Sur une colline en bordure de la ville, quelques bâtiments administratifs dominent un terrain vague quasi-désert: seules quelques pierres entassées et des déchets plastiques rappellent que plus de 8.000 déplacés habitaient encore en janvier un camp fermé depuis.

"On nous a chassés comme des lapins!", s'exclame Brice dans sa petite échoppe de bric et de broc, qu'il a dû reconstruire dans un lieu insalubre, sur les bords de la rivière Ouaka proche.

Comme lui, beaucoup de ces déplacés ont été forcés, dans le cadre du projet gouvernemental Paret (Programme d’appui au retour et à la réintégration), de quitter leur camp, appelé "Sangaris", du nom de la mission militaire française présente en Centrafrique de 2013 à 2016.

- 300.000 retours -

En 2018, plus de 300.000 réfugiés et déplacés centrafricains sont rentrés chez eux, avec ou sans l'aide de ce programme gouvernemental. "On a constaté un manque flagrant de planification pour soutenir ces populations ou surveiller les retours organisés par le gouvernement", soulignait en février un rapport de l'ONG Refugees International (RI). Ces retours ne se feraient pas toujours conformément à la convention de Kampala sur le droit des déplacés.

"A partir de la première quinzaine de décembre, le Paret a distribué des enveloppes de 50.000 FCFA (75 euros) aux déplacés du site Sangaris pour les inciter à en sortir", indique un rapport confidentiel d'une agence onusienne consulté par l'AFP.

Dans ce rapport, des témoignages pointent du doigt de présumées "pressions des autorités locales (militaires, gendarmes) pour pousser les déplacés à quitter le site". Enguerrand, autre déplacé de Sangaris, s'est aussi installé au bord de la Ouaka, dans un camp informel. Les ONG n'ont pas l’autorisation préfectorale d'y intervenir, officiellement pour ne pas inciter les gens à y rester.

"Il y a beaucoup de moustiques et pas de latrines, il y a des enfants qui sont morts du paludisme ici. Une ONG voulait installer un poste de santé mais ils n'ont pas eu le droit", explique-t-il. Enguerrand dit qu'il n'avait pas d'autre choix en quittant Sangaris, car il ne veut pas rentrer dans son quartier d'origine, encore occupé par un groupe armé.
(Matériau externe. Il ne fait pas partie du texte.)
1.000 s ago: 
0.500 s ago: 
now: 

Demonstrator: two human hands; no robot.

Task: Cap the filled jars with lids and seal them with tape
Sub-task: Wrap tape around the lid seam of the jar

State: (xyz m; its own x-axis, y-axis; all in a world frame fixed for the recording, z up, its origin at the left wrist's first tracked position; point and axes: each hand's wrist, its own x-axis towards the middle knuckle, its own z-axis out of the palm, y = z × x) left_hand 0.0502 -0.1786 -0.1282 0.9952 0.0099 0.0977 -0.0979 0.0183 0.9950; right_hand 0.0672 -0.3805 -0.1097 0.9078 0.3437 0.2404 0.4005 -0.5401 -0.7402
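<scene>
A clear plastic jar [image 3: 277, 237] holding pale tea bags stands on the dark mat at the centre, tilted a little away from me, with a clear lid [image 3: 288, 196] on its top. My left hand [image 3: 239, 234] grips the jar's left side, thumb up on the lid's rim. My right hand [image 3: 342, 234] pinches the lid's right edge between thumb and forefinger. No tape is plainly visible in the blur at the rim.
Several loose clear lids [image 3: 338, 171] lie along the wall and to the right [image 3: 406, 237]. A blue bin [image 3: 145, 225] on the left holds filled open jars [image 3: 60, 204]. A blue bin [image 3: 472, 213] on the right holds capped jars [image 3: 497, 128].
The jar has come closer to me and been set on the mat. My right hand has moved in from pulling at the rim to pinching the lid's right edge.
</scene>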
Une quinzaine de ces groupes combattent entre eux et contre l'armée et l'ONU pour le contrôle des ressources de Centrafrique. Tous ont signé un accord de paix début février, dans lequel ils s'engagent à baisser les armes.

"Aucune solution à long terme"

Ce retour forcé est un "déplacement secondaire", estime auprès de l'AFP Hajer Naili, porte-parole de l'ONG Norwegian Refugees Council (NRC), spécialisée en Centrafrique dans les populations déplacées par le conflit. "Ce genre d'action est problématique d'un point de vue de la protection des populations civiles", ajoute-elle, s'inquiétant que ce retour se fasse "sans qu'il n'ait été offert aucune solution sur le long terme" aux déplacés.

"Le gouvernement met une pression de dingue pour les retours, ça pourrait être une opportunité, mais on a fait du chiffre au lieu de faire les choses proprement", soupire une autre source humanitaire. Cette source fustige l'absence de coordination du Haut commissariat de l'ONU pour les réfugiés (ONU) avec les autres partenaires et rappelle que "la majorité écrasante des gens veulent rentrer chez eux mais que, pour ça, il leur faut un logement, des conditions de sécurité, et un développement économique".

Contactés par l'AFP, les représentants du programme Paret et le HCR affirment que tous les déplacés sont partis volontairement du site Sangaris et que rien ne leur est arrivé depuis. "L'incapacité de protéger les sites de déplacement dans le pays a été invoquée par le gouvernement pour justifier son empressement à fermer les camps", explique Alexandra Lamarche, auteur du rapport de RI.

Ce texte a été publié quelques mois après des attaques de sites de déplacés dans d'autres villes du pays, notamment Batangafo et Alindao, ayant fait des centaines de morts. Pour d'autres sources humanitaires, le gouvernement veut accélérer les retours de déplacés pour améliorer son bilan politique avant la prochaine élection présidentielle, prévue en 2021.

Plus du quart de la population centrafricaine est déplacée: 643.000 personnes ont dû fuir leur domicile, et 574.000 autres se sont réfugiées dans les pays voisins.